Fatalidad y desesperanza, sutileza y variabilidad. La mujer de arena contiene metáforas múltiples y, tal vez, una principal: el encierro del universo concentracionario cuyas paredes se vienen abajo y no por eso liberan a los seres humanos que aprisionan, pues ellos no existen detenidos matéricamente sino inmóviles en su misma interioridad. También están aquí las equidistancias de lo femenino y lo masculino: mientras el hombre se revuelve furioso contra la suerte que le han deparado, la mujer acepta su condición dada y así la vence: ejerce reasignación. Ahí radica el corazón de la obra, en la ternura aceptante de la protagonista, en el papel extraordinario que cumple su joven pero madura actriz.

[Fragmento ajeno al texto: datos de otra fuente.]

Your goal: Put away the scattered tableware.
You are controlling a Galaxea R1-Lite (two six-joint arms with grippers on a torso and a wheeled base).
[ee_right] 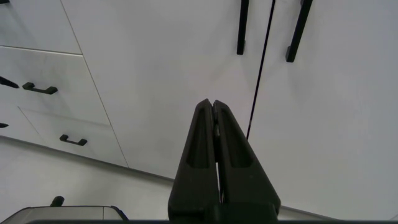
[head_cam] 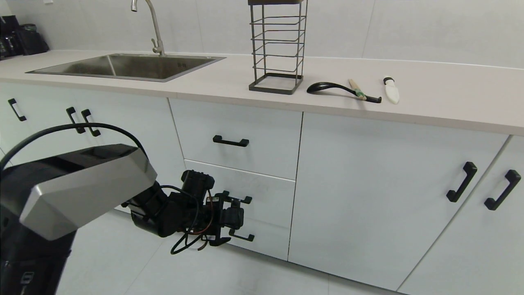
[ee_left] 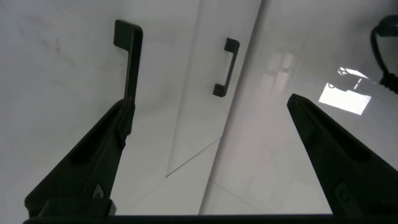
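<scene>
- The left arm (head_cam: 86,184) wore an angular, faceted shell in brushed silver-grey, with a black recess on its upper face.
- A thick black cable (head_cam: 73,128) arched over that shell.
- The wrist (head_cam: 163,209) was glossy black and rounded, topped by a small black cylindrical block.
- Thin looped wires (head_cam: 186,241), black and what looked like red or orange, hung by the wrist.
- The left gripper (head_cam: 249,218) was a black frame with slim fingers ending in small hooked tips.
- The right gripper (ee_right: 213,109) had matte black, wedge-shaped fingers tapering to blunt tips.
</scene>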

He visto casi todos los papeles que Tae Solana ha encarnado en su carrera y puedo decir, con dicho conocimiento de causa, que el de ahora es el mejor. No es fácil conservar la objetividad cuando uno ve a su propia hija actuar en el escenario, pero alego en mi descargo un hecho estético que la noche del estreno de La mujer de arena me asaltó sin remedio. Los poetas le llaman “suspensión de la incredulidad”. Generalmente consiste en una operación asaz difícil para quienes han sido deformados por el realismo supuesto de la videosfera cultural predominante y cuyos ojos son reemplazados por las cámaras televisivas o de cine junto con su sensibilidad. Es casi imposible para aquellos analfabetas funcionales que han perdido la capacidad mental de convocar imágenes en ausencia favorecida a través de la lectura. Desde el comienzo de la representación, envuelto por los notables efectos videofotográficos, convencido por la exacta escenografía y rendido ante los trazos escénicos de la dirección, la actriz en el proscenio dejó de ser mi hija para convertirse en una mujer intemporal y ajena, simbólica y arquetípica, mucho más cerca de mí entonces que por cualquier biología, cualquier pauta sentimental, cualquier registro biográfico, cualquier orgullo familiar.

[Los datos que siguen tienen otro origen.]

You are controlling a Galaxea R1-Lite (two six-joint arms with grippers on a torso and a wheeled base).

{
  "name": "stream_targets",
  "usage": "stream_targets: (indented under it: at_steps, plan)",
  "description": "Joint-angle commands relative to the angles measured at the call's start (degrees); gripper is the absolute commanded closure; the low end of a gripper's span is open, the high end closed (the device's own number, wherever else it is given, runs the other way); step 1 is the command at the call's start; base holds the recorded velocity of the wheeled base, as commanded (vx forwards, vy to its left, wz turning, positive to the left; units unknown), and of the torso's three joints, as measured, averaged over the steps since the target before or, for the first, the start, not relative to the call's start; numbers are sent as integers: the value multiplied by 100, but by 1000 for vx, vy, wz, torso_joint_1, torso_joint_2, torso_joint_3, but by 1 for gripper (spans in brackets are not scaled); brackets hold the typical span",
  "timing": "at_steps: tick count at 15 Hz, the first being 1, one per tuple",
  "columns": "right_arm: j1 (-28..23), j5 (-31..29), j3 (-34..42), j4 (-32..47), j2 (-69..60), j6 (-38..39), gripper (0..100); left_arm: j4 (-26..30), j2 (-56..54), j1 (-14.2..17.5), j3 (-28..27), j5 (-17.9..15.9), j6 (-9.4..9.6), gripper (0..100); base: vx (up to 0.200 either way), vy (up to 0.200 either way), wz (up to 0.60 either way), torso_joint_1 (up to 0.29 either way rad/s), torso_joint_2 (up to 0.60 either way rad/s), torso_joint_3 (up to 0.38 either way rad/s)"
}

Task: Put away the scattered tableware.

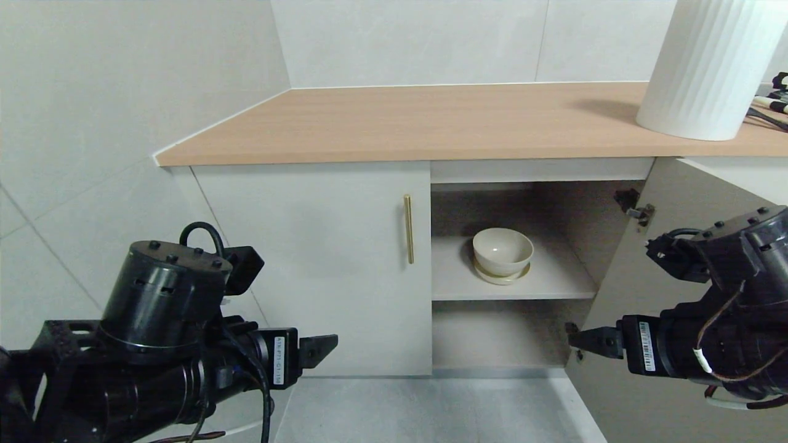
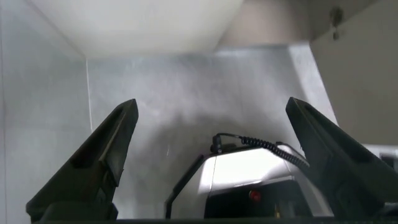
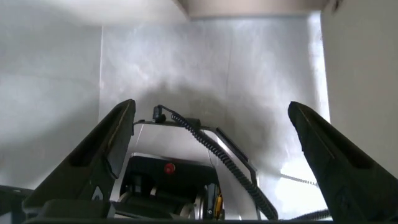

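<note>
A cream bowl (image 1: 502, 249) sits upright on a small plate (image 1: 502, 276) on the middle shelf (image 1: 554, 280) of the open right half of the cabinet. My left gripper (image 1: 320, 349) hangs low in front of the closed left door (image 1: 320, 264), well left of and below the bowl. My right gripper (image 1: 583, 342) is low beside the open door (image 1: 622, 264), below and right of the bowl. In the wrist views the left gripper (image 2: 211, 106) and the right gripper (image 3: 211, 106) both stand open over the grey floor with nothing between their fingers.
A wooden countertop (image 1: 431, 120) tops the cabinet; a tall white ribbed container (image 1: 708, 67) stands at its right end with some utensils (image 1: 769, 107) beside it. The closed door has a brass handle (image 1: 407, 229). A tiled wall is on the left. The bottom shelf (image 1: 492, 344) is bare.
</note>
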Motion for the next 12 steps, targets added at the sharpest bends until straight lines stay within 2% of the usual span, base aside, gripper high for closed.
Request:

Dicha incredulidad realista de mi cabeza suspendió entonces su escepticismo e ingresó al teatro, caja mágica de la imaginación soberana y del tiempo dúctil, para saber después que el arte es sin por qué, sin para qué, sin cuándo: sólo suele suceder. Tengo para mí que he visto una de las más entrañables obras de mi vida, y si han sido muchas o pocas para compararlas me da igual. Pero salta un reparo a este fervor acerca de un arte esencial que va olvidándose: la época oscura, el tiempo inculto de la posmodernidad. Si el estreno estuvo lleno, los días siguientes el público escaseó. Aunque su actriz fue formada bajo el lema de “agonística como estética”, como sus compañeros y la creativa directora, es lamentable que una epifanía efímera de los signos múltiples ocurra ante tan pocos privilegiados de jueves a domingo en el Teatro Coyoacán.